Jangan Asal Minum Antibiotik, Ini Dampak Mengerikan yang Bisa Terjadi!
thedesignweb.co.id, Jakarta – Antibiotik kerap dianggap sebagai “penyelamat” saat tubuh terserang infeksi bakteri. Namun, tahukah Anda kalau mengonsumsi antibiotik sembarangan bisa memicu masalah kesehatan yang lebih serius?
Salah satu akibat paling menakutkan dari penggunaan antibiotik yang tidak tepat adalah munculnya bakteri yang resistan terhadap obat. Jika hal ini terjadi maka pengobatannya akan sangat sulit dan infeksinya akan semakin berbahaya. Apa itu resistensi antibiotik?
Resistensi antibiotik terjadi ketika bakteri di dalam tubuh tidak dapat lagi diobati dengan antibiotik yang biasanya digunakan untuk membunuhnya.

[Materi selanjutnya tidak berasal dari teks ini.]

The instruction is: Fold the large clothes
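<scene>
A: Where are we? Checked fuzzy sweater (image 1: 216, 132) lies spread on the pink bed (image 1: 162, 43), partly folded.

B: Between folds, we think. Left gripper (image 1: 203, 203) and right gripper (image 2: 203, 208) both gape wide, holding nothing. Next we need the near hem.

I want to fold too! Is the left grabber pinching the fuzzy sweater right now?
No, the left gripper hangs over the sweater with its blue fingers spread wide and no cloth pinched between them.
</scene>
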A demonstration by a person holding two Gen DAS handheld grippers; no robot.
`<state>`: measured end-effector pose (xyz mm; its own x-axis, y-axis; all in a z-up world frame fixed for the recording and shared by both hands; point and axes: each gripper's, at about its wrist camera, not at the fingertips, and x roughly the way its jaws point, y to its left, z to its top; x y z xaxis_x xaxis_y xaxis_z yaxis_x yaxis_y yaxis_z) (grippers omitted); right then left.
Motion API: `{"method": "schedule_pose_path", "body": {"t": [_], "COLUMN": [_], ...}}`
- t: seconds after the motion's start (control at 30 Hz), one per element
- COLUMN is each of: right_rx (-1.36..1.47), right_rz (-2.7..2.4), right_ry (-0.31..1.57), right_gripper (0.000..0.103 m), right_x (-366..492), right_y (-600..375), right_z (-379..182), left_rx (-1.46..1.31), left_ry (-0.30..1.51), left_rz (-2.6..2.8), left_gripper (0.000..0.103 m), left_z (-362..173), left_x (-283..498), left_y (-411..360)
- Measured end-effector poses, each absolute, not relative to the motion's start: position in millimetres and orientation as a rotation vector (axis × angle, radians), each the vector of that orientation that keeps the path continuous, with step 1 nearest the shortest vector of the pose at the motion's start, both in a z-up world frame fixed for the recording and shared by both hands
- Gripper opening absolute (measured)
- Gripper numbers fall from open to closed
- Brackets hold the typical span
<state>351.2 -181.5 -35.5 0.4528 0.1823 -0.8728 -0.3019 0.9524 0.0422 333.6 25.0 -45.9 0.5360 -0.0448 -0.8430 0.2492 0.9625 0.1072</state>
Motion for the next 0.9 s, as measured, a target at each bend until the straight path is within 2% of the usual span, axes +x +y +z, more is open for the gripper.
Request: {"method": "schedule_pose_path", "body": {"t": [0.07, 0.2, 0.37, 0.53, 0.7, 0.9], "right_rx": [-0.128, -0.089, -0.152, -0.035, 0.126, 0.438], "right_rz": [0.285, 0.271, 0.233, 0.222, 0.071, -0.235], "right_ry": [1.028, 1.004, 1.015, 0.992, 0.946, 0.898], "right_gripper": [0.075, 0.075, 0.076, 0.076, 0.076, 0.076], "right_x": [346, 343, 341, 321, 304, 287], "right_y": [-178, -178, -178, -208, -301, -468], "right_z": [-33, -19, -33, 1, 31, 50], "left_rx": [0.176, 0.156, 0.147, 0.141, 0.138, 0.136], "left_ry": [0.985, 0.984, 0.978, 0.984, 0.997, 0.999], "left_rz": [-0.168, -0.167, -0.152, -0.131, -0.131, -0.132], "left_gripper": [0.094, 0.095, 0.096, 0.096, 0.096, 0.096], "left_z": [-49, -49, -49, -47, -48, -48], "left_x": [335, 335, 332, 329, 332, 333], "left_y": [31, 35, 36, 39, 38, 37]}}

Menurut Juru Bicara Kementerian Kesehatan Republik Indonesia (Kemenkes RI), Dr. Mohammad Syahril, Sp.P, MPH, salah satu penyebabnya adalah penggunaan antibiotik ilegal.
Misalnya saja mengonsumsi antibiotik tanpa resep dokter, salah mengonsumsi dosis, atau tidak menyelesaikan pengobatan tepat waktu. “Misalnya ada orang yang minum antibiotik hanya sekali sehari. Padahal, dosis yang harus diminumnya tiga kali sehari. Jadi, bakterinya jadi resisten, resisten,” kata Syahril seperti dikutip “Sehat Negeriku” pada Senin. . 7 Oktober 2024.
Ketika bakteri menjadi kebal terhadap antibiotik, tubuh tidak lagi mampu melawan infeksi dengan cara yang sama. Hal ini memungkinkan bakteri berkembang biak, menyebar, dan menjadi lebih berbahaya. Contoh nyata lainnya adalah isu tuberkulosis yang resistan terhadap obat atau yang dikenal dengan multidrug-resisten tuberkulosis (MDR-TB).
MDR-TB terjadi ketika bakteri penyebab tuberkulosis menjadi resisten terhadap obat-obatan yang biasa digunakan. Namun, apakah tuberkulosis yang resistan terhadap obat masih bisa disembuhkan?
MDR-TB terjadi ketika bakteri TBC tidak dapat lagi dibunuh oleh obat pertama seperti rifampisin, isoniazid (INH), etambutol, dan pirazinamid. Pengobatan tuberkulosis biasanya berlangsung enam bulan dalam dua tahap.
Dalam dua bulan pertama, pasien harus meminum empat jenis obat setiap harinya. Apalagi, selama empat bulan ke depan, pengobatan dilanjutkan dengan hanya dua jenis obat. Namun resistensi terjadi ketika pasien tidak diinstruksikan untuk meminum obat sesuai anjuran.
Jika obat tersebut diminum hanya dalam waktu satu bulan, apalagi dua minggu, Syahril mengatakan bakteri tuberkulosis akan resisten terhadap pengobatan dan pengobatannya akan semakin sulit.
Meski terdengar menakutkan, kabar baiknya adalah tuberkulosis yang resistan terhadap obat masih bisa diobati. Menurut Organisasi Kesehatan Dunia (WHO), TB-MDR dapat diobati dengan obat lini kedua.
Namun pengobatan ini lebih rumit karena memerlukan berbagai jenis obat yang sangat mahal dan seringkali memiliki efek samping yang lebih parah dibandingkan pengobatan pertama.
Salah satu upaya pencegahan resistensi antibiotik yang paling penting adalah dengan menggunakan antibiotik secara rutin sesuai resep dan anjuran dokter. Menurut Syahril, antibiotik hanya diberikan jika ada indikasi medis yang sah, terutama untuk infeksi bakteri.
Hindari antibiotik untuk infeksi virus, seperti batuk atau pilek. Ini adalah kesalahan umum, padahal kuman tidak bisa dibasmi dengan antibiotik.
Jika gejala penyakit ini ringan, cobalah pengobatan tradisional terlebih dahulu seperti kompres, banyak minum air putih, dan makan makanan bergizi. Jika gejalanya tidak kunjung hilang, maka konsultasikan ke dokter untuk mencari obat yang tepat.